§ **WORK TO COMPLETE**:
All lines in the material with the string "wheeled" should be listed.
----- SUPPLIED DATA -----
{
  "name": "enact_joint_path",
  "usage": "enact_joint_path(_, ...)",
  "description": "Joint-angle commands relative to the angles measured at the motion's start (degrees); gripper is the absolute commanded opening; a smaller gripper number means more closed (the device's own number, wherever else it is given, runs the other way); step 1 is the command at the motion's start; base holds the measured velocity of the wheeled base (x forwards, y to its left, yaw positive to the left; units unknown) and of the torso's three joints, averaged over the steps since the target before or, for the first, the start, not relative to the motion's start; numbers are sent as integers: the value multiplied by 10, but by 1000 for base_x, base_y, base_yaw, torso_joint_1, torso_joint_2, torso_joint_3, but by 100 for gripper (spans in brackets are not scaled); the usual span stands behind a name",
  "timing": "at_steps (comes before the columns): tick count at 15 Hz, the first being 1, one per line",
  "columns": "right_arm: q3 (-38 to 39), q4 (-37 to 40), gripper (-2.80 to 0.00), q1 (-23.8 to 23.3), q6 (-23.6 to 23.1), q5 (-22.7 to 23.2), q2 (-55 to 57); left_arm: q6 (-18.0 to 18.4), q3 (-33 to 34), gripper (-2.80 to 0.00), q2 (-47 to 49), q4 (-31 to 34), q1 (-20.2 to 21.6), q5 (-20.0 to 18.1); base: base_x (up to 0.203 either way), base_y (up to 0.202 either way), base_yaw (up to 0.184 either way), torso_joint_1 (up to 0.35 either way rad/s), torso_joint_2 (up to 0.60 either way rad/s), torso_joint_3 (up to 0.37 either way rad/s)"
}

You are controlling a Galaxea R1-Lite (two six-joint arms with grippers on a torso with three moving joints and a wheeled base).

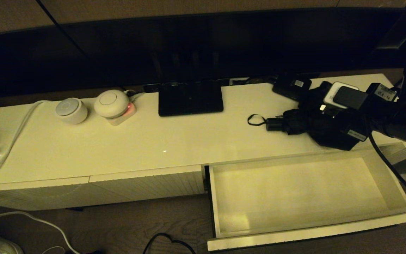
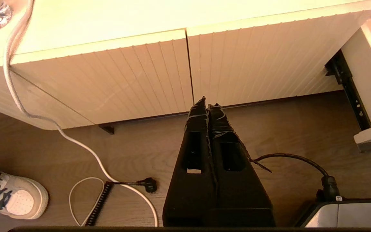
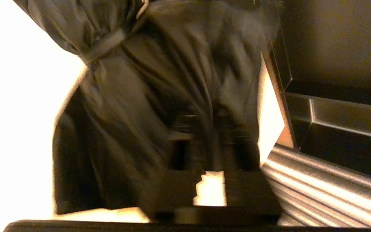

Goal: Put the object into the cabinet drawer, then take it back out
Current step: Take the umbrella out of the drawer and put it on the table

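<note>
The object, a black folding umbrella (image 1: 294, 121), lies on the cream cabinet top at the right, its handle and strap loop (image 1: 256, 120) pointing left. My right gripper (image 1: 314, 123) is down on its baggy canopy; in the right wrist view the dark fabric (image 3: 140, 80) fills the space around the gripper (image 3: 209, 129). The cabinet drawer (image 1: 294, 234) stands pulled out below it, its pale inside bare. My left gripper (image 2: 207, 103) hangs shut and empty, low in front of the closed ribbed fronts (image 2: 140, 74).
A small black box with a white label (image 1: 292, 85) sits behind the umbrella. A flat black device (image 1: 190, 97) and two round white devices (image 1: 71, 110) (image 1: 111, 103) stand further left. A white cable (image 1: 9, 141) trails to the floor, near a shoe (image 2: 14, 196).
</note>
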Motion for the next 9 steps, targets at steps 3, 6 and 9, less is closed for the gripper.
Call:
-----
§ **RESPONSE AREA**:
  "description": "Joint-angle commands relative to the angles measured at the motion's start (degrees); gripper is the absolute commanded opening; a smaller gripper number means more closed (the device's own number, wherever else it is given, runs the other way); step 1 is the command at the motion's start; base holds the measured velocity of the wheeled base (x forwards, y to its left, yaw positive to the left; units unknown) and of the torso's three joints, averaged over the steps since the target before or, for the first, the start, not relative to the motion's start; numbers are sent as integers: the value multiplied by 10, but by 1000 for base_x, base_y, base_yaw, torso_joint_1, torso_joint_2, torso_joint_3, but by 100 for gripper (spans in brackets are not scaled); the usual span stands behind a name",
You are controlling a Galaxea R1-Lite (two six-joint arms with grippers on a torso with three moving joints and a wheeled base).

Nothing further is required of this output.